Handheld belt sander


----------



## AandCstyle (Mar 21, 2012)

Brian, I think this solution will work for me; I already have most of the materials on hand. I will make one tomorrow to use on my next board. Thanks!

Bob, I know that the belt sander would do the job if I felt that I could control the uniformity of the thickness. My experience with a belt sander isn't that great, but thanks for the suggestion.


----------



## PurpLev (May 30, 2008)

router sled…
for for safety sake - please try to refrain from sending end grain through a planer… do some searches online for wha this might result at… not pretty


----------



## AandCstyle (Mar 21, 2012)

PurpLev, thank you. I know that now, but didn't. Once was enough to make a believer out of me that that is DEFINITELY not a good idea.


----------



## BTimmons (Aug 6, 2011)

Yes, sending end grain through a planer is an extremely bad idea.


----------



## Nicky (Mar 13, 2007)

The router sled is a good idea, but you will still need to do some sanding.
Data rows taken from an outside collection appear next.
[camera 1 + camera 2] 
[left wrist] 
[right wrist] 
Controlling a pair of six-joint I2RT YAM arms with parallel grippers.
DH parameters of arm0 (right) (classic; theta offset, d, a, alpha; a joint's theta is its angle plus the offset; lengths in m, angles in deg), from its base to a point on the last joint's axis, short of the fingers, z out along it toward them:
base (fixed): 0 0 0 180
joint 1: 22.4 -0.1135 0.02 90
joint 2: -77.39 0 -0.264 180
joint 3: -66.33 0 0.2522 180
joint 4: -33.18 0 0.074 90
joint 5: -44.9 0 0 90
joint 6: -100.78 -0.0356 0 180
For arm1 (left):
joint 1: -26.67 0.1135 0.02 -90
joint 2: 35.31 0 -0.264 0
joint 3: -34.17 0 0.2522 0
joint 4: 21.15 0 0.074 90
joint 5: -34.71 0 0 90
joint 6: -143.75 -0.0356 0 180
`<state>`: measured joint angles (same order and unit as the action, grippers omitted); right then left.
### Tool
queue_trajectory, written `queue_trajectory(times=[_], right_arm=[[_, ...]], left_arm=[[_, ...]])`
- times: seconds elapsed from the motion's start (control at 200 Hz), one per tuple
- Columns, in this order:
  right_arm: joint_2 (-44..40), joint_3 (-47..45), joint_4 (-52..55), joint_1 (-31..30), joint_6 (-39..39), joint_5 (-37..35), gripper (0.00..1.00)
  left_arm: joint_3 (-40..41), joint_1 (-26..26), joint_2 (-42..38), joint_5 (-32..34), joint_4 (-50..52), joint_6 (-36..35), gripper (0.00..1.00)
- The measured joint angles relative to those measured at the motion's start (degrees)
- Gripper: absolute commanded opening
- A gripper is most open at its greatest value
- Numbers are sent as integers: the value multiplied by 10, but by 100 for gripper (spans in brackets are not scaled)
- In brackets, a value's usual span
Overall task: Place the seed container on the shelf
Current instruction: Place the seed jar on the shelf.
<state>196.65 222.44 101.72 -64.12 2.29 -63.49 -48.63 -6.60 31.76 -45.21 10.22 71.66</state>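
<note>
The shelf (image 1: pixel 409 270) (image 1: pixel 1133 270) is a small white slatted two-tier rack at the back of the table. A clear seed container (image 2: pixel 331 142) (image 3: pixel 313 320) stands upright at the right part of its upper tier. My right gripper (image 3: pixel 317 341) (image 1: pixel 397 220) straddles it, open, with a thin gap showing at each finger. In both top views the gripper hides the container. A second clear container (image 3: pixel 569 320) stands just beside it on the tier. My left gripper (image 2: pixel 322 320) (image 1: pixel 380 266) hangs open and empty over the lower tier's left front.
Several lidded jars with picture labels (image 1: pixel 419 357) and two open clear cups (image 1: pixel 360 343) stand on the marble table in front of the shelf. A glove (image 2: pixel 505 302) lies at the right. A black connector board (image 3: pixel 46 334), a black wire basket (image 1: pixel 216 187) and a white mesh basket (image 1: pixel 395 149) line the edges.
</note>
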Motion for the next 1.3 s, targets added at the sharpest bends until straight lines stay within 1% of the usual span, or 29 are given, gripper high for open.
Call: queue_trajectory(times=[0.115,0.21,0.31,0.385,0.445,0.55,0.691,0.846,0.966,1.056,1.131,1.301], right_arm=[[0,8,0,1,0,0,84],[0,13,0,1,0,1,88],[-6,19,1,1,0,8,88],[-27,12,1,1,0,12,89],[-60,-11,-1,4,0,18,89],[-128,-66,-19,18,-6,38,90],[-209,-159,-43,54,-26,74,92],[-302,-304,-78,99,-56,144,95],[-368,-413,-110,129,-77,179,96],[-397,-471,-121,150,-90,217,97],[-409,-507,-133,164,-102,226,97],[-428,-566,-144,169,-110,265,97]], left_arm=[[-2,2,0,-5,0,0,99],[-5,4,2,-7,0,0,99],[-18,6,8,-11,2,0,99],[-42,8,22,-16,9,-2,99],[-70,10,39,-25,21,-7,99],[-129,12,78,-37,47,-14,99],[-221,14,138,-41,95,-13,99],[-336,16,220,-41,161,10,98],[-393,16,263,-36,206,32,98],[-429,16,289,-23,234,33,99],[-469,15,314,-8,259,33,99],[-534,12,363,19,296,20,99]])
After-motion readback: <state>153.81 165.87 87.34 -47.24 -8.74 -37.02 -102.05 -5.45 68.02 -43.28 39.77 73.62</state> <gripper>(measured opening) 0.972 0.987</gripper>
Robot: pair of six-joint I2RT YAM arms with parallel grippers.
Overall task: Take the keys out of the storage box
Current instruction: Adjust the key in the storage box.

I made a bunch last xmas. Did a little experimenting and found the router sled to be the most effective. I then used my home made drum sander with 100grit paper to start the sanding (and cleanup the router marks with 1 light pass), followed with a ROS 120, 150 and final at 220. Using the drum sander to thickness sand did chew up paper, and I found myself feeding the boards in 5+ times/board to get them flat. End grain is tough stuff.

I bought a 1 1/4 mortising bit (I think it's an Amana bit) that makes quick work using the router sled.

I'll be doing more boards this year for xmas. These are additive to build, and seem to be a "right of passage" on this site. Some really beautiful boards here.


----------



## Dchip (Jun 30, 2009)

A well-waxed, sharp, low-angle jack plane can make pretty quick work of an end-grain board. I just did a batch of three this way. It's a bit of a workout, but some frequent honing of the blade can really help. I like that there are zero material costs with this method (once you get over the $200 hump for the plane).


----------



## AandCstyle (Mar 21, 2012)

Nicky, thank you for the great info. I will try your sanding schedule on my next board.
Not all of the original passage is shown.